= Input data =
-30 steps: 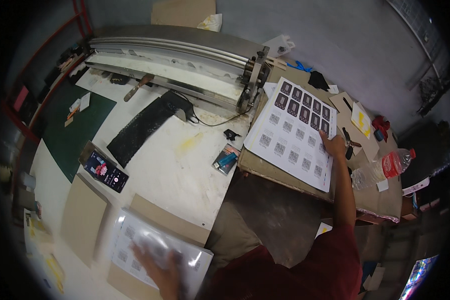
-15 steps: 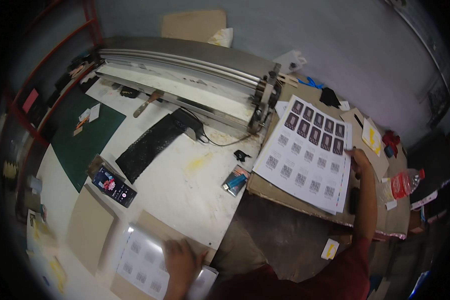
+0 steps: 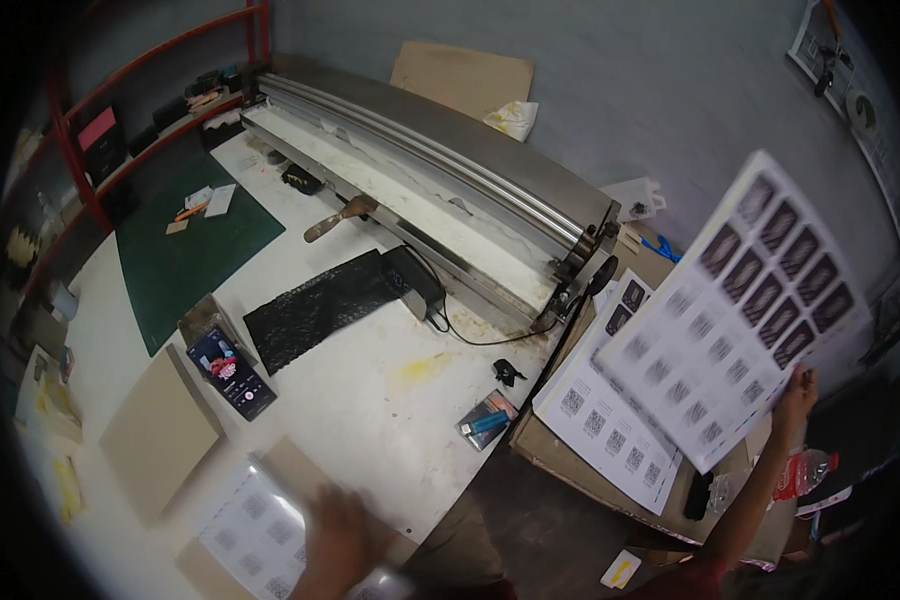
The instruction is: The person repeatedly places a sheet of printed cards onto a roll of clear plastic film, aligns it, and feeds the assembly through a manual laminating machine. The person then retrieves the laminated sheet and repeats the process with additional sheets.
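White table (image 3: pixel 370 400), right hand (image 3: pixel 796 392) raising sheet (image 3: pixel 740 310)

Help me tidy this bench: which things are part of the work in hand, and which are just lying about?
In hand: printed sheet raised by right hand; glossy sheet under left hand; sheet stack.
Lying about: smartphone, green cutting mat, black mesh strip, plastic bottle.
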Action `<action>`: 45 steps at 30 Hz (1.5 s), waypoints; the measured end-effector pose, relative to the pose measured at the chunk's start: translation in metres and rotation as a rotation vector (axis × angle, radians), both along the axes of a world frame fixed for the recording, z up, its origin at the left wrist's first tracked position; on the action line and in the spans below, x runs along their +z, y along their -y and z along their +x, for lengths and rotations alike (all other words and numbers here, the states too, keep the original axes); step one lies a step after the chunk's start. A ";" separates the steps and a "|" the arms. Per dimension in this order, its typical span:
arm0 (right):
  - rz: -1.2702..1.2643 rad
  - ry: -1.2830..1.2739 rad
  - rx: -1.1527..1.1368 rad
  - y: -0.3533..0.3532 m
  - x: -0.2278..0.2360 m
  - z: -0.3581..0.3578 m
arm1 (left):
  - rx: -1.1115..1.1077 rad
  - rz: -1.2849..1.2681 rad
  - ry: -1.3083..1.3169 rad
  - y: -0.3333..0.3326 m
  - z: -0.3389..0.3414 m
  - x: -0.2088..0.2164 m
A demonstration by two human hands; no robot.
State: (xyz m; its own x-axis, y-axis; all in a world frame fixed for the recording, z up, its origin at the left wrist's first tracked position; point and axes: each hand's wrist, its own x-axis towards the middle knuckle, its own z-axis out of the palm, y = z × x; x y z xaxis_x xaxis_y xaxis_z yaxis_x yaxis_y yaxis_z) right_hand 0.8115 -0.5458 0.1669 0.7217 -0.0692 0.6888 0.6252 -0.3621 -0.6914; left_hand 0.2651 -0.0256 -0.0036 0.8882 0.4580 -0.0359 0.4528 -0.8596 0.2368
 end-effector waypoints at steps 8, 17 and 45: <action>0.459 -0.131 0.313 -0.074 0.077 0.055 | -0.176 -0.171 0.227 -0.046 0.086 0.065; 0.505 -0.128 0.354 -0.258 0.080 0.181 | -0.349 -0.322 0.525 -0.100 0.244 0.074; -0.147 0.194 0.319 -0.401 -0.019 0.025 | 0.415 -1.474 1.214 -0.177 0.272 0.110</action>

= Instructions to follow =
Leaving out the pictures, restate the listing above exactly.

= Exercise result =
-30 steps: 
-15 steps: 
+0 steps: 
The instruction is: The person repeatedly places a sheet of printed cards onto a roll of clear plastic film, aligns it, and feeds the assembly through a manual laminating machine. The person then retrieves the laminated sheet and repeats the process with additional sheets.
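White table (image 3: pixel 370 400), right hand (image 3: pixel 796 392) raising sheet (image 3: pixel 740 310)

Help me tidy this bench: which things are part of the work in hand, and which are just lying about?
In hand: printed sheet raised by right hand; glossy sheet under left hand; sheet stack.
Lying about: smartphone, green cutting mat, black mesh strip, plastic bottle.
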Action `<action>`: 45 steps at 30 Hz (1.5 s), waypoints; the measured end-effector pose, relative to the pose measured at the chunk's start: translation in metres and rotation as a rotation vector (axis × angle, radians), both along the axes of a world frame fixed for the recording, z up, its origin at the left wrist's first tracked position; on the action line and in the spans below, x runs along their +z, y along their -y and z along their +x, for lengths and rotations alike (all other words and numbers here, the states too, keep the original axes); step one lies a step after the chunk's start. A ";" separates the steps and a "|" the arms. Per dimension in this order, its typical span:
arm0 (right):
  - rz: -1.2702..1.2643 rad
  - ry: -1.2830..1.2739 rad
  - rx: -1.1527..1.1368 rad
  - y: -0.3533..0.3532 m
  - x: -0.2278..0.2360 m
  - z: -0.3581..0.3578 m
arm1 (left):
  - rx: -1.1115..1.1077 rad
  - rz: -1.2849..1.2681 rad
  - ry: -1.3083..1.3169 rad
  - y: -0.3333..0.3326 m
  - z: -0.3389..0.3414 m
  - x: -0.2088..0.2164 m
A demonstration by two human hands; no robot.
State: (xyz m; its own x-axis, y-axis; all in a world frame fixed for the recording, z up, its origin at the left wrist's first tracked position; point and axes: each hand's wrist, its own x-axis towards the middle knuckle, its own z-axis out of the palm, y = z × x; x y z xaxis_x xaxis_y xaxis_z yaxis_x yaxis_y yaxis_z) right_hand 0.8115 -0.5458 0.1669 0.7217 -0.0692 0.6888 0.6252 -0.3621 -0.6914; left_hand 0.2651 -0.0256 -0.0036 0.8882 0.4580 -0.0359 0.4528 -0.8596 0.2368
 end-effector waypoints at steps 8, 17 and 45: <action>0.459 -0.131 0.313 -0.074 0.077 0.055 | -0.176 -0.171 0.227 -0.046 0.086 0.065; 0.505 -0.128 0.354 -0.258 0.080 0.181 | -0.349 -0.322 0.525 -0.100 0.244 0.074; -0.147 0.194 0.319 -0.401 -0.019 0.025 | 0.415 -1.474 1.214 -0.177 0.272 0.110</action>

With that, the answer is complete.